“Says I: ‘I think he’s got almost as much sense as though he was borned and brought up in Arizona. And he knows a whole lot more than most of our boys does.’ ‘Why,’ says he to me, ‘you’ve got a lot of good sense yourself, ain’t you?’ I guess Mr. Royal had been cracking me up to his father at that.
“Mr. Phelps—the younger, I mean—takes dinner with us most every Sunday; and he treats me just as nice and polite as though I’d been used to having my hair done up and my hands man-cured all my life.”

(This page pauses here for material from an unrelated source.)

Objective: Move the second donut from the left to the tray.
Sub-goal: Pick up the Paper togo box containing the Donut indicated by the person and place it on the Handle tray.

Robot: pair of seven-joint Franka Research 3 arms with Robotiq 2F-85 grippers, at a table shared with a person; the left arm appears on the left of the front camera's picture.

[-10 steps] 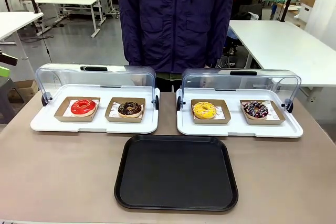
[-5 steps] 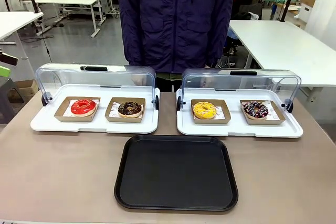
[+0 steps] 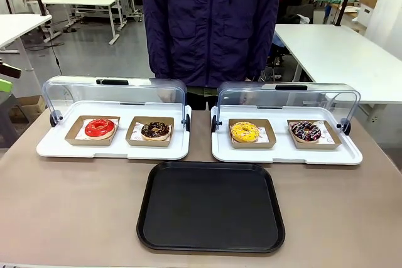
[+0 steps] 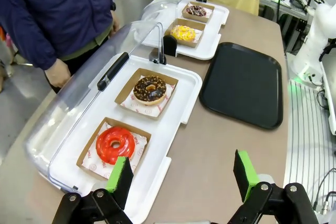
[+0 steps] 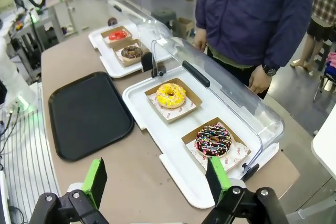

This letter arrived at the Red Mill on a day when Jennie and Rebecca were there, as well as Helen and her twin. There was more to Min Peters’ long epistle; but as Jennie Stone said:
“That’s enough to show how the wind is blowing. Why, I had no idea that Phelps boy would ever show such good sense as to ‘shine up’ to Min!”
“The dear girl!” sighed Ruth. “She has the making of a fine woman in her. I don’t blame Royal Phelps for liking her.”
“I imagine Edie took back a long tale of woe to her father and that he went out there to ‘look over’ Min more than he did gold prospects,” Rebecca said, tartly. “Of course, she’s awfully uncouth, and Royal Phelps is a gentleman——”
“Thus speaks the oracle!” exclaimed Helen, briskly. “Rebecca believes in putting signs on the young men of our best families who go into such regions: ‘Beware the dog.’”
“Well, he is really nice,” complained Rebecca, who could not easily be cured of snobbishness.
“I hope there are others,” announced Tom, swinging idly in the hammock.